What this task involves = Your output should be each line from the material below that has the word "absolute".

Stored data =

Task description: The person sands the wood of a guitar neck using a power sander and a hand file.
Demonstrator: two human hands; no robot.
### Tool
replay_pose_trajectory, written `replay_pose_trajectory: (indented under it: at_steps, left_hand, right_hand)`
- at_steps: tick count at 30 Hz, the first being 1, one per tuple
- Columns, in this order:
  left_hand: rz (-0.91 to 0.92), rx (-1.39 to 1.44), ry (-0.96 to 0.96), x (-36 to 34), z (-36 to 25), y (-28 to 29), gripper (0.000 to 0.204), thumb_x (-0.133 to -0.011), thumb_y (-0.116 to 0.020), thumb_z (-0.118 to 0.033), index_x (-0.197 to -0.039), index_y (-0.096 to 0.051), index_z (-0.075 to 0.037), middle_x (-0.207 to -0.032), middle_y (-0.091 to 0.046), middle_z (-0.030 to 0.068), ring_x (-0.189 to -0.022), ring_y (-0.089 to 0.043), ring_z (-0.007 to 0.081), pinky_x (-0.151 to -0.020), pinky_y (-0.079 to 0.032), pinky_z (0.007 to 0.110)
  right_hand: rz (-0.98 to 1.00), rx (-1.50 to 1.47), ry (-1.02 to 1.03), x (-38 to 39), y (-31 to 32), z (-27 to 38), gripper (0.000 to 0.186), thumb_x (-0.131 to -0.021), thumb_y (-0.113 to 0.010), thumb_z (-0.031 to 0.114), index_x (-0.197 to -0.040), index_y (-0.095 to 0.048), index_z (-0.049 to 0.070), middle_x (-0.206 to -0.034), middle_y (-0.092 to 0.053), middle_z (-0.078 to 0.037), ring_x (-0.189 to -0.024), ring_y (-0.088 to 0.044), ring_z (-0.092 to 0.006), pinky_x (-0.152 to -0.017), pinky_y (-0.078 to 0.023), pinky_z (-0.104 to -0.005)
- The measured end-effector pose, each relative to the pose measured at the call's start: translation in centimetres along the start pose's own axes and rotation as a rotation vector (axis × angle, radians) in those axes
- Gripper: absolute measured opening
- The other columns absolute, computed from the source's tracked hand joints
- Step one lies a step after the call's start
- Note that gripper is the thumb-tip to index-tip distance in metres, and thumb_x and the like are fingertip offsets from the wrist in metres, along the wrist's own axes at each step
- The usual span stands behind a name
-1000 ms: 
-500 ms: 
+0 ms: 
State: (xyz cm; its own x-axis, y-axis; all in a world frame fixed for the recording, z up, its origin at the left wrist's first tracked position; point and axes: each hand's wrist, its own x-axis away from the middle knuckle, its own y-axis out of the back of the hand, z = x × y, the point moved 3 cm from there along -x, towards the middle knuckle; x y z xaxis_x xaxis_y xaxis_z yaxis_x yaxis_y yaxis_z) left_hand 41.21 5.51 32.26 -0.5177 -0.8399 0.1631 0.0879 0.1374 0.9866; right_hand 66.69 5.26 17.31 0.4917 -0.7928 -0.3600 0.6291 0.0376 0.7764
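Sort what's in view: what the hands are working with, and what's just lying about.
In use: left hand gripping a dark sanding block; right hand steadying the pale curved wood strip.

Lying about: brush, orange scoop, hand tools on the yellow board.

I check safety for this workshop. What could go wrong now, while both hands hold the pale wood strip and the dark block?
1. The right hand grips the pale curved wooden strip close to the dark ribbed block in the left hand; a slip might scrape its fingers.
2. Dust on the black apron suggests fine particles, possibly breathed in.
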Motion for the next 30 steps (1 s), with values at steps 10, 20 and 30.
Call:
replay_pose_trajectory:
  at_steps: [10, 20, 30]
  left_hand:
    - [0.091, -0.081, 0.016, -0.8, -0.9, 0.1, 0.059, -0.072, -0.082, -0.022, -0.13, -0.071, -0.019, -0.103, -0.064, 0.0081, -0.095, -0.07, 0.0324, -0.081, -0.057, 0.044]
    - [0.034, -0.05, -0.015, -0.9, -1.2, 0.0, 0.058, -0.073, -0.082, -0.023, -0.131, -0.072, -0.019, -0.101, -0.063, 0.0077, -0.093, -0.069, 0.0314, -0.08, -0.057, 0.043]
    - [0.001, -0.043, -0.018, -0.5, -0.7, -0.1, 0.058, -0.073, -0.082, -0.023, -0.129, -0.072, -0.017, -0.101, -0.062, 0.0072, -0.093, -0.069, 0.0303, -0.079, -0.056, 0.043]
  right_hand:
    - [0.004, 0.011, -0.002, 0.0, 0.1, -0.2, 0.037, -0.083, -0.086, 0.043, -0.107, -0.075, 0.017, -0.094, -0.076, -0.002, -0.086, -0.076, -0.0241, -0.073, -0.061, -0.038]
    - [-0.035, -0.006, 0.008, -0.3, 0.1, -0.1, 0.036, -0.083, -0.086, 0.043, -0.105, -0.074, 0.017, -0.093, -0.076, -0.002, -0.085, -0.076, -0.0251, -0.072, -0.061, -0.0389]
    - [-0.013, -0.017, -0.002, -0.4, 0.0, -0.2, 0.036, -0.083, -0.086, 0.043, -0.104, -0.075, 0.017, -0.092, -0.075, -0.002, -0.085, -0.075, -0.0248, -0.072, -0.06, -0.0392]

Expected output =
- Gripper: absolute measured opening
- The other columns absolute, computed from the source's tracked hand joints

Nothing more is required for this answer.